In Song China, how did landholding patterns and taxation affect peasants?

Explanation:
In Song China, who owned land and how the state taxed it directly shaped peasants’ livelihoods, because landownership determined how much rent or share of the harvest peasants had to surrender, and taxation determined how much revenue the state expected from each household or plot. The old system of distributing land was breaking down, with land increasingly concentrated in the hands of landlords and wealthier peasants, while many peasants became tenants or sharecroppers tied to specific plots. That shift meant peasant income and security depended on tenancy terms, crop prices, and harvest reliability, since rents and shares could rise when landowners tightened terms or crops failed. At the same time, fiscal demands from the state—military spending, administration, and public works—put steady pressure on rural households through land and household taxes, often payable in goods or cash. As taxes and fiscal requirements grew, even productive peasants could face mounting obligations, debt, or coercive labor arrangements, shaping daily life, risk, and long-term prospects. Put together, land distribution and tax systems interacted to influence how wealth, security, and hardship moved through rural communities, making the overall peasant experience depend on who controlled land and how the state extracted revenue.

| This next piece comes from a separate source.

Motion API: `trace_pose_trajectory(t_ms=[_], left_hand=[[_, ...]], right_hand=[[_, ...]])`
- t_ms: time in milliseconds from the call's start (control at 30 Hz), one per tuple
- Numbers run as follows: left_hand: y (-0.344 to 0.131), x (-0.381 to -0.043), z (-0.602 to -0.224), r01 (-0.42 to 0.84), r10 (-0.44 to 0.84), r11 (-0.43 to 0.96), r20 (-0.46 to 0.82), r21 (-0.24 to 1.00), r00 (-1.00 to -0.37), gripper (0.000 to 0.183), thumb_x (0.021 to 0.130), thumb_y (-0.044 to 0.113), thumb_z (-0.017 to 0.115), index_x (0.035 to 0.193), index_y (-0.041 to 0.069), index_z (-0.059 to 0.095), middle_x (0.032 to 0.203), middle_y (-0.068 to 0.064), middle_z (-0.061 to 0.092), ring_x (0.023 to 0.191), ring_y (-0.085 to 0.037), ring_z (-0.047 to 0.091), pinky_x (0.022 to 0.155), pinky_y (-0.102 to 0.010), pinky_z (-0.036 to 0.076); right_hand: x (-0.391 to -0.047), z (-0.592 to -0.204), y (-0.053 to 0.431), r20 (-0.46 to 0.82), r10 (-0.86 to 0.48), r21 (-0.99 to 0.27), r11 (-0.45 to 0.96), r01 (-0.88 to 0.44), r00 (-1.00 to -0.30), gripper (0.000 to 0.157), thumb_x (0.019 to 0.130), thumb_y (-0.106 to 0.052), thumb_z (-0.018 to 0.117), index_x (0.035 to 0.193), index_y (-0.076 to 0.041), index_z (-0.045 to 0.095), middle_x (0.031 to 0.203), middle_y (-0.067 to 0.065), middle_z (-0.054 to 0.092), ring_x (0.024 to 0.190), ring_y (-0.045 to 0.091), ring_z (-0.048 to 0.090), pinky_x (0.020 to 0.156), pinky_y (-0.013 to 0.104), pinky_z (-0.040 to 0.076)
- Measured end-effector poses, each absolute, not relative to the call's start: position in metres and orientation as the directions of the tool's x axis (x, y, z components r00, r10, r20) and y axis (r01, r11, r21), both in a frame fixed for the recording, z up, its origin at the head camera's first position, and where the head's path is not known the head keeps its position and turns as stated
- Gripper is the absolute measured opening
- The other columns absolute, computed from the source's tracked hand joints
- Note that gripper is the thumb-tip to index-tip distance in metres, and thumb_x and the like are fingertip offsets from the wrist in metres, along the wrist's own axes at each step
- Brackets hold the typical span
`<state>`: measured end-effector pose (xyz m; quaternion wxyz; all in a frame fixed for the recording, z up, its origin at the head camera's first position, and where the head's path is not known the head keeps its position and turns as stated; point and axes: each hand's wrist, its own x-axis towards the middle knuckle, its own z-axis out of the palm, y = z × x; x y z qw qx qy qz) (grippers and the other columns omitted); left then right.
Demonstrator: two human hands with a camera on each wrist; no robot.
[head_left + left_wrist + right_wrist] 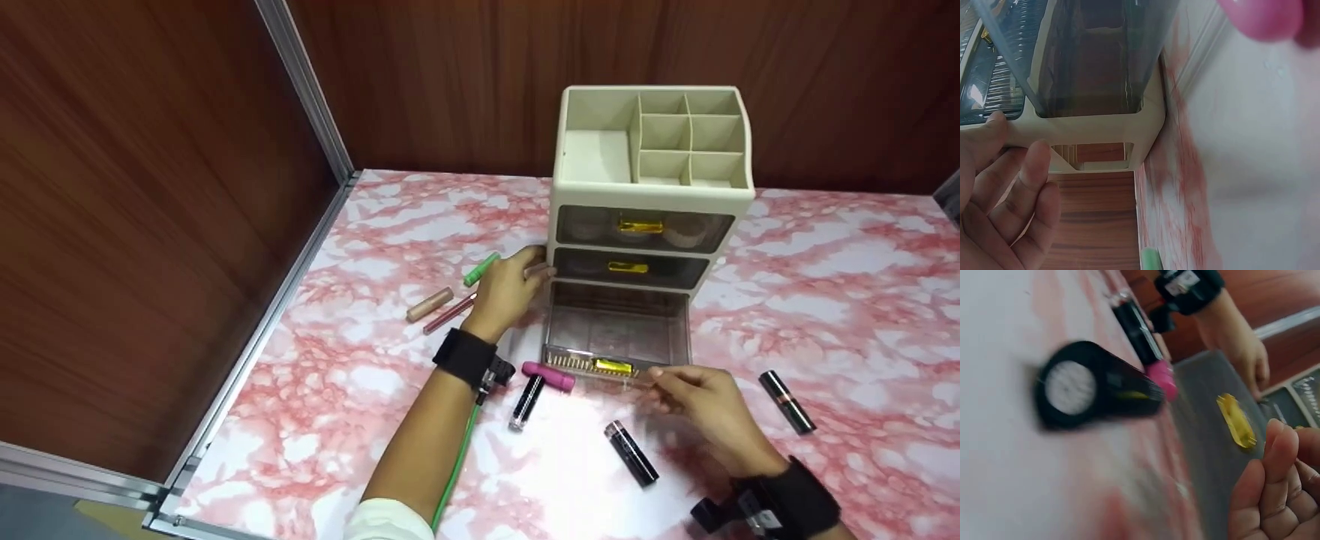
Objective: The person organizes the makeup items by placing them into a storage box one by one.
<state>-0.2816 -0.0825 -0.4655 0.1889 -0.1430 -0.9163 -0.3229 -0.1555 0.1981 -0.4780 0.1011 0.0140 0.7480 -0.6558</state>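
A cream drawer organizer (pixel 652 195) stands at the back, with its see-through bottom drawer (pixel 616 330) pulled out and the two upper drawers closed. My left hand (pixel 510 289) grips the organizer's left edge; in the left wrist view its thumb lies on the front frame (pixel 1089 130) and the fingers curl at the side. At the drawer's front right corner, my right hand (pixel 701 394) pinches the edge between thumb and fingers. The yellow handle (pixel 613 367) is just left of these fingertips. A pink tube (pixel 549 376) lies against the drawer's front left corner.
Black tubes (pixel 631 454) lie in front of the drawer, and another black tube (pixel 787 403) sits to its right. Left of the organizer are a green tube (pixel 481 269), a beige tube (pixel 430 304) and a thin dark-pink tube (pixel 448 314). Wood panels (pixel 450 82) border the marbled table (pixel 300 420).
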Motion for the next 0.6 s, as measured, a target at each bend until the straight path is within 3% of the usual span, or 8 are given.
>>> trace_pose_trajectory(t_ms=[133,300,433,533,600], left_hand=[[-0.082,-0.283,-0.466,0.390,0.146,0.751,0.441,0.534,-0.886,0.028,0.092,0.038,0.066,0.112,0.018,0.068,0.098,0.000,0.073,0.082,-0.019,0.070,0.078,-0.033,0.051],[-0.082,-0.284,-0.464,0.401,0.143,0.748,0.461,0.529,-0.876,0.028,0.092,0.038,0.066,0.111,0.017,0.068,0.095,0.000,0.074,0.071,-0.017,0.068,0.076,-0.034,0.050],[-0.082,-0.282,-0.466,0.405,0.141,0.752,0.474,0.520,-0.869,0.028,0.092,0.039,0.066,0.109,0.017,0.068,0.095,0.001,0.074,0.070,-0.016,0.067,0.078,-0.034,0.050],[-0.083,-0.282,-0.466,0.408,0.143,0.750,0.474,0.521,-0.869,0.027,0.092,0.038,0.066,0.109,0.017,0.068,0.095,0.001,0.074,0.072,-0.016,0.068,0.083,-0.036,0.049],[-0.083,-0.282,-0.465,0.407,0.141,0.747,0.473,0.526,-0.870,0.027,0.092,0.038,0.066,0.108,0.017,0.068,0.094,0.000,0.074,0.069,-0.015,0.067,0.085,-0.036,0.048]], right_hand=[[-0.159,-0.470,0.209,-0.114,-0.080,-0.980,0.173,0.099,-0.990,0.031,0.094,-0.016,0.066,0.103,0.013,0.066,0.083,0.020,0.067,0.067,0.020,0.063,0.065,0.032,0.057],[-0.156,-0.468,0.215,-0.092,-0.311,-0.894,0.445,-0.059,-0.946,0.015,0.088,-0.014,0.072,0.089,0.000,0.071,0.077,0.007,0.065,0.064,0.015,0.057,0.056,0.028,0.051],[-0.142,-0.471,0.204,-0.057,-0.450,-0.686,0.666,-0.293,-0.891,0.024,0.079,-0.039,0.080,0.069,-0.022,0.066,0.063,-0.011,0.058,0.057,0.007,0.050,0.051,0.024,0.043],[-0.135,-0.472,0.193,-0.051,-0.454,-0.551,0.756,-0.354,-0.889,0.032,0.070,-0.055,0.080,0.063,-0.030,0.063,0.058,-0.018,0.052,0.055,0.004,0.046,0.049,0.024,0.039],[-0.132,-0.474,0.189,-0.083,-0.457,-0.512,0.782,-0.356,-0.885,0.031,0.067,-0.056,0.082,0.062,-0.031,0.063,0.058,-0.018,0.052,0.055,0.004,0.045,0.047,0.024,0.038]])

In Song China, who owned land and how the state taxed it directly shaped peasants’ livelihoods, because landownership determined how much rent or share of the harvest peasants had to surrender, and taxation determined how much revenue the state expected from each household or plot. The old system of distributing land was breaking down, with land increasingly concentrated in the hands of landlords and wealthier peasants, while many peasants became tenants or sharecroppers tied to specific plots. That shift meant peasant income and security depended on tenancy terms, crop prices, and harvest reliability, since rents and shares could rise when landowners tightened terms or crops failed.

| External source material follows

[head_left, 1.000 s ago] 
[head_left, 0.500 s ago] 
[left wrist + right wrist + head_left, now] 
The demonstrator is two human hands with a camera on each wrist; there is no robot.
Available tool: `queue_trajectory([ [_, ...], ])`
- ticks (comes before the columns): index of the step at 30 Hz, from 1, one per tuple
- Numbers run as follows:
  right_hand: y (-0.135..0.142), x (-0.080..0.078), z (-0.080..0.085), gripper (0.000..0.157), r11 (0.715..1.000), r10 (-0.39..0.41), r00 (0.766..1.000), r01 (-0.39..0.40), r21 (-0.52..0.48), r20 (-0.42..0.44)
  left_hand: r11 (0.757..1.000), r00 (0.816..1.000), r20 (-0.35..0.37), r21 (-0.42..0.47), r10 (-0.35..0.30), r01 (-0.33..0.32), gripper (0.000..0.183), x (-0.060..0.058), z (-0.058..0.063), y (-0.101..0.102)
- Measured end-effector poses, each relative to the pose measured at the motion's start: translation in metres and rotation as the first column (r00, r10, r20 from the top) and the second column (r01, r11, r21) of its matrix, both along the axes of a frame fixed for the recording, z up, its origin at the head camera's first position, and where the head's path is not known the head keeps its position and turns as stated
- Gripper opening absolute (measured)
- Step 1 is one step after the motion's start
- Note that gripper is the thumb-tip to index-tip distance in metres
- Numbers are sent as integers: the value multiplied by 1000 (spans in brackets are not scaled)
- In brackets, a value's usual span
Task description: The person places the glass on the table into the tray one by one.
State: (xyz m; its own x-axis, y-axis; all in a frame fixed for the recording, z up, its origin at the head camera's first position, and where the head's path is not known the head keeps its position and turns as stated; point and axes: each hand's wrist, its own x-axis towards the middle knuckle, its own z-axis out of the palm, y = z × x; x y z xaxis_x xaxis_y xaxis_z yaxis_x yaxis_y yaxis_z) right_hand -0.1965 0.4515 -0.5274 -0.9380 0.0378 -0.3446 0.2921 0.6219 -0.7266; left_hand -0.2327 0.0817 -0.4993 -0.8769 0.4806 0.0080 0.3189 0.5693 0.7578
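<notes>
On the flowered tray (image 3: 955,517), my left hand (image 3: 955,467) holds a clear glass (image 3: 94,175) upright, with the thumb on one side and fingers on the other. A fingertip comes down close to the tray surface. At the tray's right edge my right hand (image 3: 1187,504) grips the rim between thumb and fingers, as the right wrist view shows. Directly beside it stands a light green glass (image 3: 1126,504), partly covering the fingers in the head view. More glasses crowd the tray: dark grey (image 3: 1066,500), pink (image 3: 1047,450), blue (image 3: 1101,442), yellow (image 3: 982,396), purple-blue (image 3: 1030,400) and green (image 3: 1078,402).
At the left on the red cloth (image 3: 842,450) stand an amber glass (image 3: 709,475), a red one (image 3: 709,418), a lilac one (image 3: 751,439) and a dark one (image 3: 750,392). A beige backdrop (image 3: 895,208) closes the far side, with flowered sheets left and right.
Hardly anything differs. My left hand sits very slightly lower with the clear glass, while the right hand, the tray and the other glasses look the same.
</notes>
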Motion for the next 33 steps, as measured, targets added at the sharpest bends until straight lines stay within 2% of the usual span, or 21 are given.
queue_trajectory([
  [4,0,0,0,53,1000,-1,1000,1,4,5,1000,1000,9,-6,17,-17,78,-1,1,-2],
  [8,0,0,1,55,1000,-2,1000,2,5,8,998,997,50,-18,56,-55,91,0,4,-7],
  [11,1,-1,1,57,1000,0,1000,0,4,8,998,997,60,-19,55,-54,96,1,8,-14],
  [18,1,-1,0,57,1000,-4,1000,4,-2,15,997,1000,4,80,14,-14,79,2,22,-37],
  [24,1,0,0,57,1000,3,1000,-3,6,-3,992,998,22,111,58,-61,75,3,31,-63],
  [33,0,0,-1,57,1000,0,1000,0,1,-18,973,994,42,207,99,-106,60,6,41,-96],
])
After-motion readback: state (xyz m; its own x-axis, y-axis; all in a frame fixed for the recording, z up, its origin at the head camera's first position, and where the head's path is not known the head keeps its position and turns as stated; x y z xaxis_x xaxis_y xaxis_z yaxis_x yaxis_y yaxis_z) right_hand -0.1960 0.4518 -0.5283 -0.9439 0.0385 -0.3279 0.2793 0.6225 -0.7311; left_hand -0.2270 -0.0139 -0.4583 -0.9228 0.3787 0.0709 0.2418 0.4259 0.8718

At the same time, fiscal demands from the state—military spending, administration, and public works—put steady pressure on rural households through land and household taxes, often payable in goods or cash. As taxes and fiscal requirements grew, even productive peasants could face mounting obligations, debt, or coercive labor arrangements, shaping daily life, risk, and long-term prospects. Put together, land distribution and tax systems interacted to influence how wealth, security, and hardship moved through rural communities, making the overall peasant experience depend on who controlled land and how the state extracted revenue.